Downstairs, the front door banged opened, the family of four trooped in, two small children, two adults. You'd think there'd be laughter to fill the old house, but no one wanted to live here. They entered as the last of the chords resounded in the darkness, drawing their attention.
“Greg, did you leave your iPod playing?” Mom questioned, eyebrows raised.
“You mean this one?” The boy held out his hand, the metallic gleam shined in the entry light.
“Huh, I wonder what's playing?” She shrugged her slim shoulders, before glancing up the steps, taking a step forward.
“Dunno, but I'll check it out.” Dad bounced the little girl in his arms, he smiled and kissed her forehead.
“That's okay, supper'll get cold, we'll eat first. It's stopped now anyway.” She smiled tiredly, taking the little girl from his arms, carrying her to the kitchen.
The young family gathered around the table, when the eery tune began again, indistinct and muted, indistinguishable noise.
“Now, that's weird. Where's it coming from?” She glanced around the ancient home of her husband's family. They only came back for the funeral, that was over two months ago. All their lives had changed with the inheritance.
“I think it's the attic, there's an old record player up there. It's creepy.” Greg raised his blue eyes to the ceiling. “I wish we'd never moved here.”
“Gregory, that's enough. Eat.” His father prodded, but he shivered just the same. He'd hated this damned old house as a child, and now he was forced to return, and to stay.

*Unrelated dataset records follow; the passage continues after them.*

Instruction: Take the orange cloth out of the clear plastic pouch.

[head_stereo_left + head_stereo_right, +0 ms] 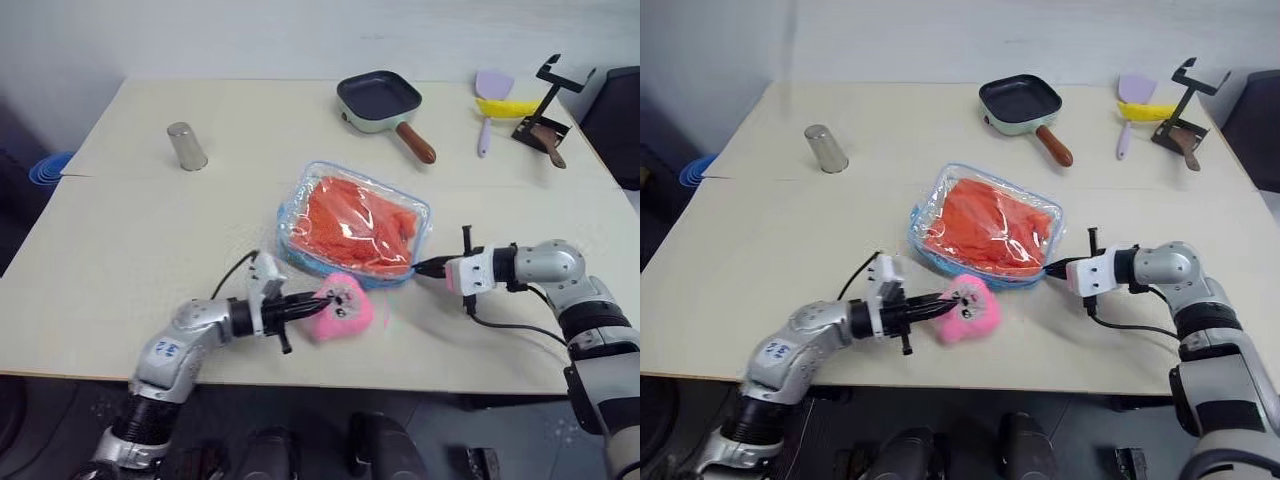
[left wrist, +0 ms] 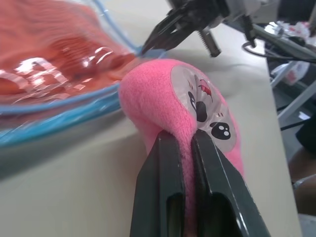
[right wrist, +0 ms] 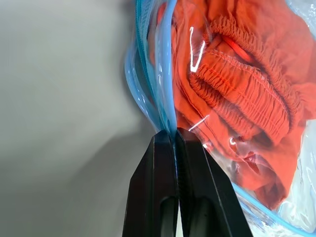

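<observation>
The clear plastic pouch (image 1: 288, 235) with light-blue trim lies flat in the middle of the table, and the orange cloth (image 1: 358, 226) is folded inside it. A pink plush charm (image 1: 352, 310) with a printed face sits at the pouch's near edge. My left gripper (image 1: 322, 300) comes in from the left and is shut on the charm (image 2: 158, 98), pinching its fleece. My right gripper (image 1: 420, 268) reaches in from the right and is shut on the pouch's blue trim (image 3: 165, 89) at its near right corner. The right gripper (image 2: 158, 37) also shows past the charm in the left wrist view.
At the back stand a mint frying pan (image 1: 380, 100) with a brown handle, a purple spatula (image 1: 490, 100), a yellow utensil (image 1: 506, 108) and a black stand (image 1: 548, 110). A metal cup (image 1: 186, 146) stands at the back left. The table's front edge (image 1: 300, 378) runs just behind both arms.
</observation>
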You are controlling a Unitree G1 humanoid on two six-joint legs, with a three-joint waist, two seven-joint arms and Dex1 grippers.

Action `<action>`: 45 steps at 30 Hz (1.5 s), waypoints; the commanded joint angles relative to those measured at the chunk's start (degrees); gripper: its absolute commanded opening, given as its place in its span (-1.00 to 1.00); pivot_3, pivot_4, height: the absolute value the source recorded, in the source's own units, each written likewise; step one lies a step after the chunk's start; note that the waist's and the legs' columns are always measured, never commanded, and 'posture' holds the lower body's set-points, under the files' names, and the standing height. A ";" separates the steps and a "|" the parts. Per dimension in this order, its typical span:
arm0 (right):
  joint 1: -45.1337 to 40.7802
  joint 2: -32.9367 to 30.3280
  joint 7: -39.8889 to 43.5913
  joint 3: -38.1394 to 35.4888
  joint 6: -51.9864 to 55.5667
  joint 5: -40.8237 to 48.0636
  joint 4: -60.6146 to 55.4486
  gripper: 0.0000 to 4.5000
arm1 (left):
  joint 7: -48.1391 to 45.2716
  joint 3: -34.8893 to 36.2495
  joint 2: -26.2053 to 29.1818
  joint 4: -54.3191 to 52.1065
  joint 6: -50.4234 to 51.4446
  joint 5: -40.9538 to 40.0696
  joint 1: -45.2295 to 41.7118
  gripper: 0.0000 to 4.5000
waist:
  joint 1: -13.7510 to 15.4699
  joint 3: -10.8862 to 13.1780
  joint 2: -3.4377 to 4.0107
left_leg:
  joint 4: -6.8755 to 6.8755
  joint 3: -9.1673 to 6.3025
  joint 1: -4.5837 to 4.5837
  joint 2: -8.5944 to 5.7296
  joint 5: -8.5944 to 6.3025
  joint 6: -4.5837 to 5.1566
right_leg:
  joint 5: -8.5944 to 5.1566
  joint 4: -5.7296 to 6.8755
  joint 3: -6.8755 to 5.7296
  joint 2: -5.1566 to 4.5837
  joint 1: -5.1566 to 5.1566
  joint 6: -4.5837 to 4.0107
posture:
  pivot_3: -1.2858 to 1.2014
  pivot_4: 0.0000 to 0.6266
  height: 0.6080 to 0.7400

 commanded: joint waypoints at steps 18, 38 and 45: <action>-0.81 -6.21 2.74 -1.85 -4.02 3.64 3.47 -1.00 | 9.29 23.35 4.52 16.29 -7.52 -0.76 -4.87 -0.98 | -0.07 0.01 -0.01 | 0.00 -0.01 -0.02 0.00 0.00 0.00 | 0.00 0.04 -0.06 -0.01 -0.01 0.00 | 0.03 -0.52 1.00; 47.78 -9.69 6.69 -22.18 57.90 44.15 -66.87 0.99 | -20.01 9.59 18.46 16.98 -37.50 9.93 -12.18 0.64 | 1.26 -0.01 0.09 | -0.01 -0.12 -0.10 -0.01 -0.07 -0.09 | 0.00 -0.19 -0.17 -0.06 -0.05 0.01 | 0.03 -0.52 1.00; 54.11 -1.80 -3.65 -20.93 61.96 41.49 -80.31 0.99 | -17.11 -4.97 5.97 38.96 -56.21 25.77 -26.27 0.64 | 1.91 0.03 -0.14 | -0.02 0.15 -0.05 -0.14 -0.07 -0.02 | 0.02 0.09 0.00 0.02 -0.13 0.04 | 0.03 -0.52 1.00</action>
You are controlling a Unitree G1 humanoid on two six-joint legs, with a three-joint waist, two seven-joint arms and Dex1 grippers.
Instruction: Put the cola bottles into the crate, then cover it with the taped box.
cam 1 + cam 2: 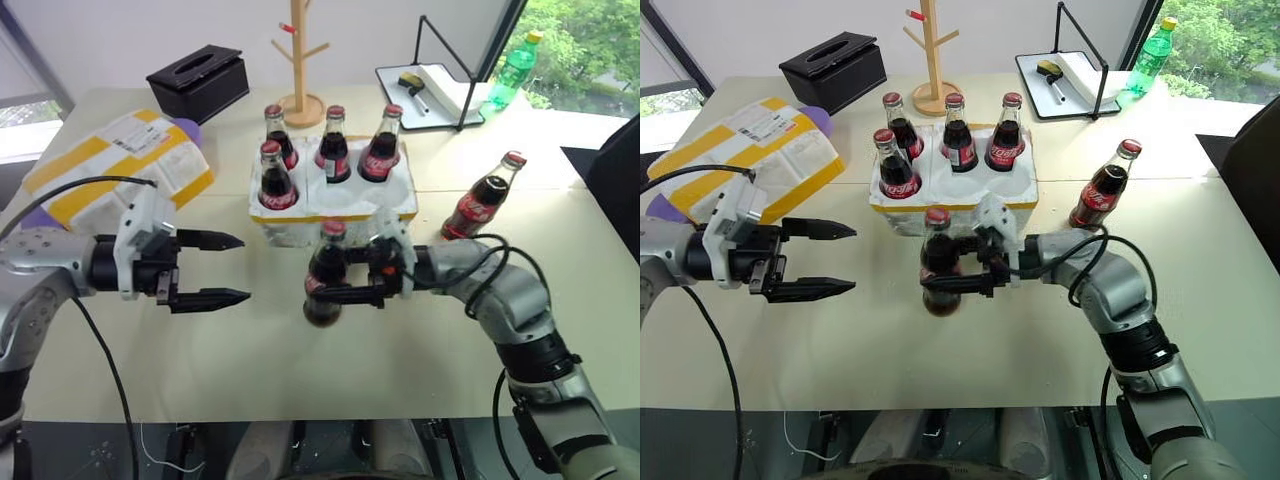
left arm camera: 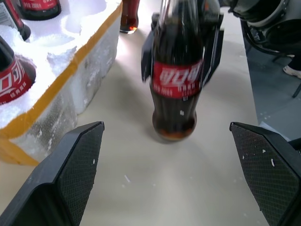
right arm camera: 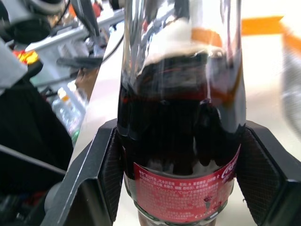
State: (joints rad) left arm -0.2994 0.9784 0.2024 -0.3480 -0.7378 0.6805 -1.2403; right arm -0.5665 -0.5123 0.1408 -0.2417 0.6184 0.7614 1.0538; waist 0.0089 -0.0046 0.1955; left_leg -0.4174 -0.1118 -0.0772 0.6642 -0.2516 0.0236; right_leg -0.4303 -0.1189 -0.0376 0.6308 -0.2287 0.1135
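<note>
Four cola bottles (image 1: 331, 146) stand in the wells of the crate (image 1: 400, 203) on the bench (image 1: 300, 370) in the left eye view, three in the far row and one in the near row. The crate lies just beyond both pincers. The right pincer (image 1: 340, 281) points toward the robot's left, and its two black fingers are clamped on the waist of a fifth bottle (image 1: 323, 276), upright, just in front of the crate's near wall. Whether that bottle's base rests on the bench cannot be told. The left pincer (image 1: 228, 268) faces it from the other side, its fingers wide apart with nothing between them, a gap of bare bench separating it from the gripped bottle. A sixth bottle (image 1: 484, 197) stands past the right arm, beside the crate's right end. The taped box (image 1: 110, 165) lies beyond the left pincer, to the crate's left.

From the right eye view, a black tissue box (image 1: 835, 68) and a wooden peg stand (image 1: 933, 60) sit behind the crate, and a green plastic bottle (image 1: 1149, 58) stands far beyond the right arm.

Seen from the left wrist, the gripped bottle stands straight ahead between the spread fingers (image 2: 70, 174), with the crate's yellow-banded wall to one side.

Seen from the right wrist, both pads (image 3: 113, 174) press on the dark glass just above the red label.
</note>
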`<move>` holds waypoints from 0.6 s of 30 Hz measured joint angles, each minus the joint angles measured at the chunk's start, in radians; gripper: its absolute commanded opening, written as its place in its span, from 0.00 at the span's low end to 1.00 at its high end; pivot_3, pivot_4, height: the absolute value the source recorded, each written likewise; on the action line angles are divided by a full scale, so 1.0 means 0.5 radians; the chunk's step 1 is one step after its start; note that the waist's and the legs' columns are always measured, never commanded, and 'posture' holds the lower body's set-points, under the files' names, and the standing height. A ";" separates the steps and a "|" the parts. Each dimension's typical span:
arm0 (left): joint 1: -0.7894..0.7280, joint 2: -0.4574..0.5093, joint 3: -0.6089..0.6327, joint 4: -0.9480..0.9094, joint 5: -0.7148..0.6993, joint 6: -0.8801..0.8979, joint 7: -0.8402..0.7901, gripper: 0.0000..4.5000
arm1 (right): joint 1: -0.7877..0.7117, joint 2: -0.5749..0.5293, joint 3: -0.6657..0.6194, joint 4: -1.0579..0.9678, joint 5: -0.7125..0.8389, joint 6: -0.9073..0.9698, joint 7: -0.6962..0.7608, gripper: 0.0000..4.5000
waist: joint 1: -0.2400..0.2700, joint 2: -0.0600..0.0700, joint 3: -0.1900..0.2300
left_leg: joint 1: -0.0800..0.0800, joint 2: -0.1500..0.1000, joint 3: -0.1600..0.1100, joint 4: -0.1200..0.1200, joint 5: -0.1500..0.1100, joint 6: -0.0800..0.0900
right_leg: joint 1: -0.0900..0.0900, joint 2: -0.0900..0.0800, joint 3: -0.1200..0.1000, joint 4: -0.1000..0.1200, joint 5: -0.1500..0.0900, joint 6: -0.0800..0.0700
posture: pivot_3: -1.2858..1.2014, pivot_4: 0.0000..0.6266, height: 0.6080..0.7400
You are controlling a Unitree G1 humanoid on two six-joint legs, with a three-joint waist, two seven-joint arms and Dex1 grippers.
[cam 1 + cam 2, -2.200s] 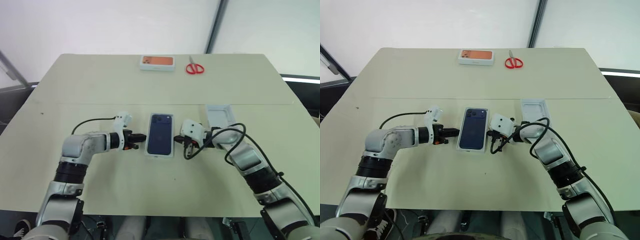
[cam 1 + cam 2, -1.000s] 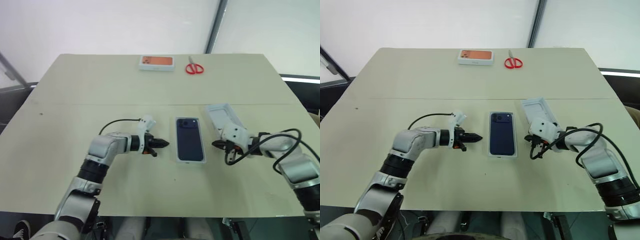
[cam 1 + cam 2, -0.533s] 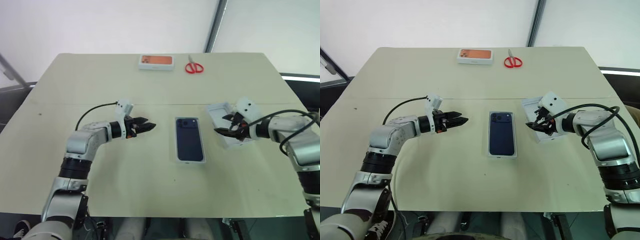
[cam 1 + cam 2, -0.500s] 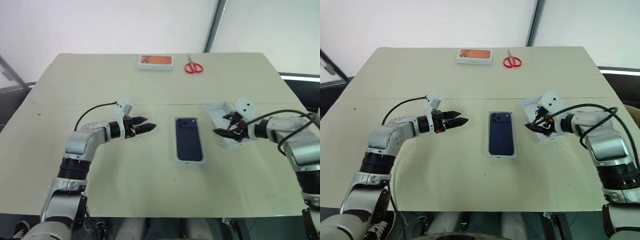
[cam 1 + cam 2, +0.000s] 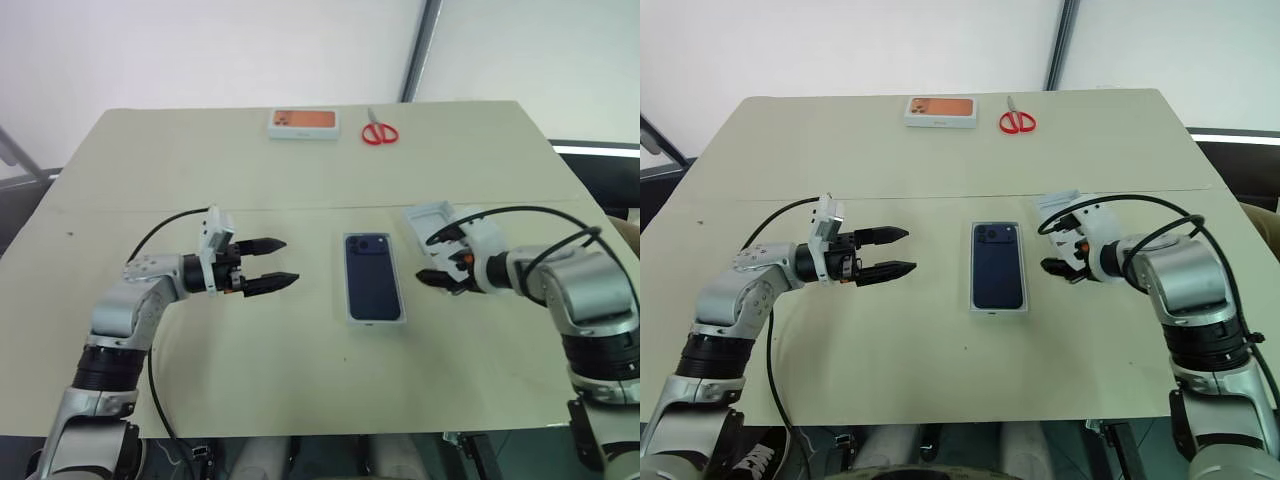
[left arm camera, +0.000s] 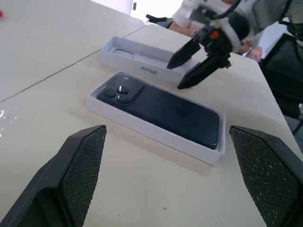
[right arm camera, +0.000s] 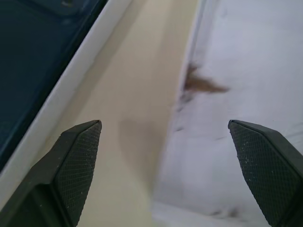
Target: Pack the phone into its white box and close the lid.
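Beige table (image 5: 300, 390) carrying everything, largest item in the scene.

Left gripper (image 5: 268, 264) hovering above the table, left of the box, pointing toward it, well apart from it; two black fingers spread wide, gripping nothing.

Right gripper (image 5: 433, 259) hanging on the other side, at the near end of the lid; fingers parted, nothing clamped between them. Contact with the lid not resolvable from the head views.

White box (image 5: 975, 300) lying open at table centre between the two grippers, long axis running away from the robot.

Phone (image 5: 372, 276) sitting inside the white box, dark navy back facing up, camera bump at the far left corner.

Lid (image 5: 1052, 205) resting just right of the box, angled, pale inside facing up; near part hidden behind the right gripper.

White box with orange picture (image 5: 302, 122) lying at the far edge of the table, well apart from the work area.

Red scissors (image 5: 378, 131) lying just right of that box, blades pointing away.
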 measured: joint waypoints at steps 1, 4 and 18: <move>0.006 0.000 0.000 0.000 0.000 -0.004 0.003 0.98 | -0.031 0.028 -0.031 0.000 0.011 0.064 -0.029 1.00 | -0.001 0.000 0.000 | 0.000 0.000 0.000 0.000 0.000 0.000 | 0.000 0.000 0.000 0.000 0.000 0.000 | 0.52 0.24 1.00; 0.036 -0.019 -0.010 -0.009 0.002 -0.027 0.015 0.98 | -0.072 0.054 -0.060 -0.073 0.055 0.162 -0.111 1.00 | -0.004 0.000 0.000 | 0.000 0.001 0.000 -0.002 0.000 0.000 | -0.001 0.001 0.000 0.000 0.000 0.000 | 0.52 0.24 1.00; 0.195 -0.070 -0.045 -0.158 -0.007 -0.038 0.100 0.99 | 0.061 0.071 0.018 -0.218 0.273 0.169 -0.475 0.94 | -0.004 0.000 0.000 | 0.000 0.001 0.001 -0.001 0.000 0.001 | -0.001 0.001 0.000 0.002 0.000 0.000 | 0.52 0.24 1.00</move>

With his mother's death, everything had changed, and not for the better. She'd been a cold and unfeeling old woman. He was surprised when the Lord took her, he thought she'd live forever. Heaven was too good for her, but maybe she resided in the other place. Her will's provision said the house couldn't be sold until a full year after her passing, and if her son, as her sole heir, thought to benefit, he'd have to live there. Only ten more months to go.
Jennifer started to cry, and her mother gathered her close, shushing her, rocking back and forth. If the truth were to be known, she was as creeped out as Greg, and he was only eight.
The music stopped and the house grew quiet, Jennifer cried harder.
“I know I said we'd live here, but I don't know hon...” She held little girl closer as she felt a hand as cold as death linger on her cheek, her neck, and down her arm. She jumped, jostling Jennifer who started crying all over again.
“The will said I had to live here, it didn't say anything about anyone else. Why don't you take the kids, go to your mother, she hasn't seen the kids in a while.” He stood and stroked his wife's back, “you don't need to be here, and neither do the kids.”
“No, if you're staying, we're all staying.” She leaned closer, “I just wish this weird crap would stop.”
“Can't we just leaving Daddy? I don't want to live here.” Greg watched his parents, his eyes begged and teared. “Sometimes I think I see Grandma around the corner, she didn't like me, and I think she likes me even less now.”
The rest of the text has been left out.